*Problem description:* Drop the images; return everything else in the listing below exactly.

*The data:*
--
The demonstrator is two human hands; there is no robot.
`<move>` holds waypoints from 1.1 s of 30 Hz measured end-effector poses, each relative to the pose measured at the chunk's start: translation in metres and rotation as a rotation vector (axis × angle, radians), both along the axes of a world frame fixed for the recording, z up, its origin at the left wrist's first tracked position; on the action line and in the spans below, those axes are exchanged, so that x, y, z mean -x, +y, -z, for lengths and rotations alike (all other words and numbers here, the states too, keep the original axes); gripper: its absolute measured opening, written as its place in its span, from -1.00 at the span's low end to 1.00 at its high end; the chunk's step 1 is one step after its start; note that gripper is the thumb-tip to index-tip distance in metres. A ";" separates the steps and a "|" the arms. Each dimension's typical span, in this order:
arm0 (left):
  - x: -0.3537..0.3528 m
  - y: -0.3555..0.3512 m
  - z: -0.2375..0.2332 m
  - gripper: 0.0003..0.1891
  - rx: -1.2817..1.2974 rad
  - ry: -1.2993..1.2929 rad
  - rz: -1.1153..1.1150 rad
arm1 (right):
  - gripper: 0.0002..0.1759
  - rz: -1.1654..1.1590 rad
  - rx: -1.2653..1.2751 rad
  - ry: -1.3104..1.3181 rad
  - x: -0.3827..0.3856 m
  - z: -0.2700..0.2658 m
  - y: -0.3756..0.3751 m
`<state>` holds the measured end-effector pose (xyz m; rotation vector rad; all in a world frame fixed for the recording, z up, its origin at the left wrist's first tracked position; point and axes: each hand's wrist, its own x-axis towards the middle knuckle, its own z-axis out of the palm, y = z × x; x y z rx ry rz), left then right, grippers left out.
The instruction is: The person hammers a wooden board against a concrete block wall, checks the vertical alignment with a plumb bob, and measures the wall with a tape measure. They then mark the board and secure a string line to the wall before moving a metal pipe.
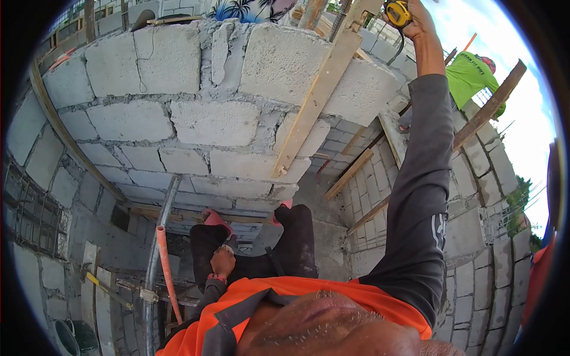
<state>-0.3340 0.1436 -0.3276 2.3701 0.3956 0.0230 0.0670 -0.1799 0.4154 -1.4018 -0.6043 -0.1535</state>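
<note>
My right hand (418, 24) is raised at the top right, closed around a yellow and black tape measure (398, 13). It is close to the upper end of a long wooden board (317, 104), which leans at a slant against the grey block wall (214, 121). Down by my left thigh, my left hand (222, 261) is closed on a tool with a grey metal end (231, 242). Its exact kind is hard to make out.
A metal pipe (160, 237) and an orange tube (166, 261) rise at my left. Beyond them are a yellow-handled hammer (110, 291) and a bucket (66, 338). A person in a green shirt (472, 77) is at the upper right, near a slanted wooden beam (490, 107).
</note>
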 end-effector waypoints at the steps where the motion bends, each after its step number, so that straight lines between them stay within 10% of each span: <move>1: 0.000 0.000 -0.001 -0.89 0.007 0.005 -0.002 | -0.68 0.015 0.002 -0.021 0.001 0.000 0.001; 29: -0.004 0.000 0.001 -0.87 0.036 0.040 0.008 | -0.82 -0.065 0.024 -0.050 -0.015 -0.015 -0.015; 33: -0.076 -0.016 -0.071 -0.88 0.219 -0.281 0.097 | -0.82 -0.098 0.036 -0.083 -0.022 -0.010 -0.019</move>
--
*Response to this task:*
The demonstrator is two human hands; there is no robot.
`<move>` holds waypoints from 1.1 s of 30 Hz measured end-effector poses, each relative to the pose measured at the chunk's start: translation in metres and rotation as a rotation vector (axis × angle, radians), both along the axes of a world frame fixed for the recording, z up, its origin at the left wrist's first tracked position; on the action line and in the spans below, those axes are exchanged, so that x, y, z mean -x, +y, -z, for lengths and rotations alike (all other words and numbers here, the states too, keep the original axes); gripper: its absolute measured opening, written as its place in its span, from -1.00 at the span's low end to 1.00 at its high end; the chunk's step 1 is one step after its start; note that gripper is the thumb-tip to index-tip distance in metres. A ";" separates the steps and a "|" the arms. Each dimension's typical span, in this order:
arm0 (left):
  - x: -0.3537..0.3528 m
  - y: -0.3555..0.3512 m
  - z: -0.2375..0.2332 m
  - gripper: 0.0003..0.1891
  - rx: -1.2817..1.2974 rad
  - ry: -1.2993..1.2929 rad
  - rz: -1.1153..1.1150 rad
arm1 (right):
  - gripper: 0.0002..0.1759
  - rz: -1.1654..1.1590 rad
  - rx: -1.2653..1.2751 rad
  - ry: -1.3104..1.3181 rad
  - x: -0.3827..0.3856 m
  - z: -0.2700..0.2658 m
  - y: -0.3756..0.3751 m
`<state>` holds the measured end-effector pose (xyz m; rotation vector rad; all in a world frame fixed for the recording, z up, its origin at the left wrist's first tracked position; point and axes: each hand's wrist, its own x-axis towards the middle knuckle, its own z-axis out of the palm, y = z × x; x y z rx ry rz), left then right, grippers left out.
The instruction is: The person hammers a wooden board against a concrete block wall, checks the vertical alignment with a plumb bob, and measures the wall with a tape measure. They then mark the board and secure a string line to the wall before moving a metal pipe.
<state>-0.3340 0.1436 -0.3276 2.3701 0.3956 0.0230 0.0670 -0.1799 0.4154 -1.4018 -0.6043 -0.1535</state>
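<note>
My right hand (418, 24) is raised at the top right, closed around a yellow and black tape measure (398, 13). It is close to the upper end of a long wooden board (317, 104), which leans at a slant against the grey block wall (214, 121). Down by my left thigh, my left hand (222, 261) is closed on a tool with a grey metal end (231, 242). Its exact kind is hard to make out.
A metal pipe (160, 237) and an orange tube (166, 261) rise at my left. Beyond them are a yellow-handled hammer (110, 291) and a bucket (66, 338). A person in a green shirt (472, 77) is at the upper right, near a slanted wooden beam (490, 107).
</note>
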 end-effector waypoints at the steps where the motion bends, each after its step number, so that straight lines between them stay within 10% of each span: <move>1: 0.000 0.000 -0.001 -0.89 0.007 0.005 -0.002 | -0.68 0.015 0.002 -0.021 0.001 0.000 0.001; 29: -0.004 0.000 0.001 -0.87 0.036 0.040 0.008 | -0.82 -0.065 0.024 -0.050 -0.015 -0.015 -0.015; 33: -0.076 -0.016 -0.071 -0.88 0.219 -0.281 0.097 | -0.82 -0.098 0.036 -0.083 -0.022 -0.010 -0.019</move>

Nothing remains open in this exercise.